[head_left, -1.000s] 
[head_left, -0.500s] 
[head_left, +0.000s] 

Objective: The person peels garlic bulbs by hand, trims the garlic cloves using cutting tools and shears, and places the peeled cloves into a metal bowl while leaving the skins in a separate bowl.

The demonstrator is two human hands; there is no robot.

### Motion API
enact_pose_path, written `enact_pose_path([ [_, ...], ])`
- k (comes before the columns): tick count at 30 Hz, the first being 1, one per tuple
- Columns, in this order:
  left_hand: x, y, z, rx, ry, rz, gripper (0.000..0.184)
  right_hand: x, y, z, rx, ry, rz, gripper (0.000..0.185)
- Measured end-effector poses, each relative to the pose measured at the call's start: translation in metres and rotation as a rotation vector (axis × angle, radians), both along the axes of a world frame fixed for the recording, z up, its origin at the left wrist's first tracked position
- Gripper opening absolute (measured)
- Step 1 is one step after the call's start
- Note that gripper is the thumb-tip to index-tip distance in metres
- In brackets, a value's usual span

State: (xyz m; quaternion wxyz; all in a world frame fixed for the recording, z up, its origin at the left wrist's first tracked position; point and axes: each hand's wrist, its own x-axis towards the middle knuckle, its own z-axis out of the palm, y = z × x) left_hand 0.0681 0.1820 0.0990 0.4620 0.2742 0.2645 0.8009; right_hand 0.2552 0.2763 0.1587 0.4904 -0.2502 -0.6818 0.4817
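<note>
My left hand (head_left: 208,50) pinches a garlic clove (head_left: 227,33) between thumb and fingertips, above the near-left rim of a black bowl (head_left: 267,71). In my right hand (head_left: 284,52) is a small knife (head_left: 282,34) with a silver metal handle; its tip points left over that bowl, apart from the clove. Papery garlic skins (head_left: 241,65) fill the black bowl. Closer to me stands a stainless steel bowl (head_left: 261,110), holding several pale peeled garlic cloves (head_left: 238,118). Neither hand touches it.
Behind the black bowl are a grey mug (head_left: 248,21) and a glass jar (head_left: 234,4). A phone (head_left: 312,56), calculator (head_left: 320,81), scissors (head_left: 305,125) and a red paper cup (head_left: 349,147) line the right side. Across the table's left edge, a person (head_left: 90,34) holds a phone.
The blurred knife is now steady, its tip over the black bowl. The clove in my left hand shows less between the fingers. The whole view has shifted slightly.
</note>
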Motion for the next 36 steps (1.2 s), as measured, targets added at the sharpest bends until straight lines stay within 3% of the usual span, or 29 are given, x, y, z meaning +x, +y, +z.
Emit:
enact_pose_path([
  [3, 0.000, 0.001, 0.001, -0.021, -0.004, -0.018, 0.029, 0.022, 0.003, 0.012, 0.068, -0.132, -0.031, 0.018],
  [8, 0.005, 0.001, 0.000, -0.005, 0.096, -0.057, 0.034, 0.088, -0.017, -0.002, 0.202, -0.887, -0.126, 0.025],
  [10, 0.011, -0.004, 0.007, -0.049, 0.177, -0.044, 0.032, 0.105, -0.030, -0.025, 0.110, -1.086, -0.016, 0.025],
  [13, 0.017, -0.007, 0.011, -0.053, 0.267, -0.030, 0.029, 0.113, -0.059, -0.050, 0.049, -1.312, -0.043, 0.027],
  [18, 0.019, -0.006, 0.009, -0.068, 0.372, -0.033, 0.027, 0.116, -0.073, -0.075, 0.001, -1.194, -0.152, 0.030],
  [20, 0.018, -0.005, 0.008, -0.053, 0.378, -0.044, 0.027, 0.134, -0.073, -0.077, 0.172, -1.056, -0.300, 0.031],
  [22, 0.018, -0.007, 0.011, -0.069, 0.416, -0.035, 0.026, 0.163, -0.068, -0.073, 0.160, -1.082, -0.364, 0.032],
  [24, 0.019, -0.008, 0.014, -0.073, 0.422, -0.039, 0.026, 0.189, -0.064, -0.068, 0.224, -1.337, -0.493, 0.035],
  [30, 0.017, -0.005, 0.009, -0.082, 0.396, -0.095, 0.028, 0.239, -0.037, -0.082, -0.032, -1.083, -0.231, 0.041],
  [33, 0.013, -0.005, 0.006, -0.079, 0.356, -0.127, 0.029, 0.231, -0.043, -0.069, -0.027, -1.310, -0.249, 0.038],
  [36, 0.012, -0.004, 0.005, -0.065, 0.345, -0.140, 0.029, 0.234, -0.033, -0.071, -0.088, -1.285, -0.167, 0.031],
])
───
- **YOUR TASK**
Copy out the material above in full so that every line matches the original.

- **RESULT OF THIS EXERCISE**
[head_left, -1.000s] 
[head_left, -0.500s] 
[head_left, +0.000s] 

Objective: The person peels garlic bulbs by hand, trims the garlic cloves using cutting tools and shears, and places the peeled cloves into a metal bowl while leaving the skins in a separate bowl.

The demonstrator is two human hands; there is no robot.

### Motion API
enact_pose_path, written `enact_pose_path([ [_, ...], ])`
- k (comes before the columns): tick count at 30 Hz, the first being 1, one per tuple
- Columns, in this order:
  left_hand: x, y, z, rx, ry, rz, gripper (0.000..0.184)
  right_hand: x, y, z, rx, ry, rz, gripper (0.000..0.185)
- Measured end-effector poses, each relative to the pose measured at the call's start: translation in metres and rotation as a rotation vector (axis × angle, radians), both along the axes of a world frame fixed for the recording, z up, its origin at the left wrist's first tracked position
- Gripper opening absolute (measured)
- Step 1 is one step after the call's start
- Note that gripper is the thumb-tip to index-tip distance in metres
- In brackets, a value's usual span

State: (xyz m; quaternion wxyz; all in a world frame fixed for the recording, z up, its origin at the left wrist's first tracked position; point and axes: each hand's wrist, its own x-axis towards the middle knuckle, its own z-axis out of the palm, y = z × x) left_hand 0.0681 0.1820 0.0990 0.4620 0.2742 0.2645 0.8009; right_hand 0.2552 0.2763 0.1587 0.4904 -0.2502 -0.6818 0.4817
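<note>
My left hand (head_left: 208,50) pinches a garlic clove (head_left: 227,33) between thumb and fingertips, above the near-left rim of a black bowl (head_left: 267,71). In my right hand (head_left: 284,52) is a small knife (head_left: 282,34) with a silver metal handle; its tip points left over that bowl, apart from the clove. Papery garlic skins (head_left: 241,65) fill the black bowl. Closer to me stands a stainless steel bowl (head_left: 261,110), holding several pale peeled garlic cloves (head_left: 238,118). Neither hand touches it.
Behind the black bowl are a grey mug (head_left: 248,21) and a glass jar (head_left: 234,4). A phone (head_left: 312,56), calculator (head_left: 320,81), scissors (head_left: 305,125) and a red paper cup (head_left: 349,147) line the right side. Across the table's left edge, a person (head_left: 90,34) holds a phone.
The blurred knife is now steady, its tip over the black bowl. The clove in my left hand shows less between the fingers. The whole view has shifted slightly.
</note>
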Motion for the next 36 steps (1.2 s), as measured, targets added at the sharpest bends until straight lines stay within 3% of the usual span, or 29 are given, x, y, z meaning +x, +y, +z.
Emit:
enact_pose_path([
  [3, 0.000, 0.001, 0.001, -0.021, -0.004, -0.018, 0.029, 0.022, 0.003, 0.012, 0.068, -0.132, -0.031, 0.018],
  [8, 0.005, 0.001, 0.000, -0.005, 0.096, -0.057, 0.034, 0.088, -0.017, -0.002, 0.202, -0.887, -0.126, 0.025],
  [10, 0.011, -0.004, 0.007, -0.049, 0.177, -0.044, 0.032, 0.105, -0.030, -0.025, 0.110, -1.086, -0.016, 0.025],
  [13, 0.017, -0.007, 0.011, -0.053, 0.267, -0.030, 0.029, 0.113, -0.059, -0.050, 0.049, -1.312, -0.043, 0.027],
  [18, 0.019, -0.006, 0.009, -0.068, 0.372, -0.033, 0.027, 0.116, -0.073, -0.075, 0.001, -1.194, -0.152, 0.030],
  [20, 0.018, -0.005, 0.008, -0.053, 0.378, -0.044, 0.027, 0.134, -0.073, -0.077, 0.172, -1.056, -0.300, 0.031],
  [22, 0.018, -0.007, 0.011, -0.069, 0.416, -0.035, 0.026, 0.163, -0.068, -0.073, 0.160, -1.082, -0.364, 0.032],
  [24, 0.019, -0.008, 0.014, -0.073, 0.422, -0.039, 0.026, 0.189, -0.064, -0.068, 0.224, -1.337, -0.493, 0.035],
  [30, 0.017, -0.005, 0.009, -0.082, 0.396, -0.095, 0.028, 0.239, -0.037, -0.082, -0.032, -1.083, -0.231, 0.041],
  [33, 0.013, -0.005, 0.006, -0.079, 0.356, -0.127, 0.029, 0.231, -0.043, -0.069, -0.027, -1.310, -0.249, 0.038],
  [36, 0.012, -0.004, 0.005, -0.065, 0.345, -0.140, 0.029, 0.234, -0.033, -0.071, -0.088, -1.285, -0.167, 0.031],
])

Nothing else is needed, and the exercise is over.